Please print the listing that follows word for word, but skip any pictures it holds.

▸ GIVEN DATA
=== Section Start ===

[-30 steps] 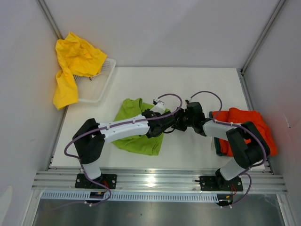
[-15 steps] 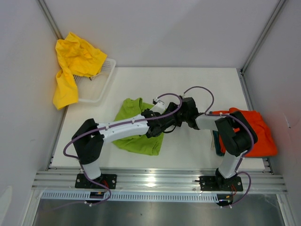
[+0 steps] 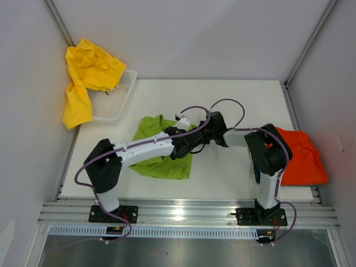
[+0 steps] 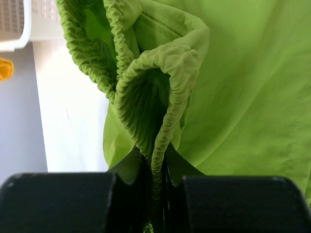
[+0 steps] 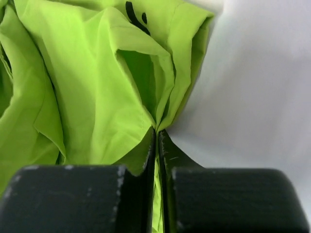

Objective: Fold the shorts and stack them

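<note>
The lime green shorts (image 3: 158,158) lie crumpled on the table's middle left. My left gripper (image 3: 188,146) (image 4: 156,165) is shut on their gathered elastic waistband (image 4: 167,97), which loops up in front of the fingers. My right gripper (image 3: 203,133) (image 5: 157,141) has reached across from the right. It is shut on a folded edge of the same lime green shorts (image 5: 92,97), with thin cloth pinched between its jaws. The orange-red shorts (image 3: 299,156) lie folded at the right, over a dark teal pair (image 3: 255,168). Yellow shorts (image 3: 88,75) hang over the basket.
The white plastic basket (image 3: 118,103) stands at the back left corner, half off the table. Metal frame posts and white walls close in the back and both sides. The right arm's elbow (image 3: 268,150) stands over the orange-red pile's left edge.
The right arm has swung left from the middle of the table to the green shorts and shut its jaws on their edge. The left gripper has kept hold of the waistband.
</note>
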`<state>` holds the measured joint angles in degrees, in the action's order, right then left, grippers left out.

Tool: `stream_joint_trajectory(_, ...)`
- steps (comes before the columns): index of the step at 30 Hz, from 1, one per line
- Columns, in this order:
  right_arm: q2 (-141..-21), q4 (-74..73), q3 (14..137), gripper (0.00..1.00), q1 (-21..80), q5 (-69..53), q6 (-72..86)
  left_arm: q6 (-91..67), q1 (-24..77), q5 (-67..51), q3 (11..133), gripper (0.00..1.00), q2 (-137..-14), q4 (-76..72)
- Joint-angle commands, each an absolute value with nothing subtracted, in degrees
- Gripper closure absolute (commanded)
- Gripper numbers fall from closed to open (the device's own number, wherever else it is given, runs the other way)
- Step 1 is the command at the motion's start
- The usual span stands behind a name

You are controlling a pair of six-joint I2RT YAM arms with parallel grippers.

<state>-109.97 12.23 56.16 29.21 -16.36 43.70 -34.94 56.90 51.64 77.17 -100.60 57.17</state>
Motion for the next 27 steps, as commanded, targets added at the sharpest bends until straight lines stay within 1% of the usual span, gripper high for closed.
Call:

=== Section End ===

▸ TASK RESPONSE
[-30 steps] 
[-15 steps] 
[+0 steps] 
[+0 steps] 
[+0 steps] 

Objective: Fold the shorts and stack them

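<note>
The lime green shorts (image 3: 158,158) lie crumpled on the table's middle left. My left gripper (image 3: 188,146) (image 4: 156,165) is shut on their gathered elastic waistband (image 4: 167,97), which loops up in front of the fingers. My right gripper (image 3: 203,133) (image 5: 157,141) has reached across from the right. It is shut on a folded edge of the same lime green shorts (image 5: 92,97), with thin cloth pinched between its jaws. The orange-red shorts (image 3: 299,156) lie folded at the right, over a dark teal pair (image 3: 255,168). Yellow shorts (image 3: 88,75) hang over the basket.
The white plastic basket (image 3: 118,103) stands at the back left corner, half off the table. Metal frame posts and white walls close in the back and both sides. The right arm's elbow (image 3: 268,150) stands over the orange-red pile's left edge.
The right arm has swung left from the middle of the table to the green shorts and shut its jaws on their edge. The left gripper has kept hold of the waistband.
</note>
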`<state>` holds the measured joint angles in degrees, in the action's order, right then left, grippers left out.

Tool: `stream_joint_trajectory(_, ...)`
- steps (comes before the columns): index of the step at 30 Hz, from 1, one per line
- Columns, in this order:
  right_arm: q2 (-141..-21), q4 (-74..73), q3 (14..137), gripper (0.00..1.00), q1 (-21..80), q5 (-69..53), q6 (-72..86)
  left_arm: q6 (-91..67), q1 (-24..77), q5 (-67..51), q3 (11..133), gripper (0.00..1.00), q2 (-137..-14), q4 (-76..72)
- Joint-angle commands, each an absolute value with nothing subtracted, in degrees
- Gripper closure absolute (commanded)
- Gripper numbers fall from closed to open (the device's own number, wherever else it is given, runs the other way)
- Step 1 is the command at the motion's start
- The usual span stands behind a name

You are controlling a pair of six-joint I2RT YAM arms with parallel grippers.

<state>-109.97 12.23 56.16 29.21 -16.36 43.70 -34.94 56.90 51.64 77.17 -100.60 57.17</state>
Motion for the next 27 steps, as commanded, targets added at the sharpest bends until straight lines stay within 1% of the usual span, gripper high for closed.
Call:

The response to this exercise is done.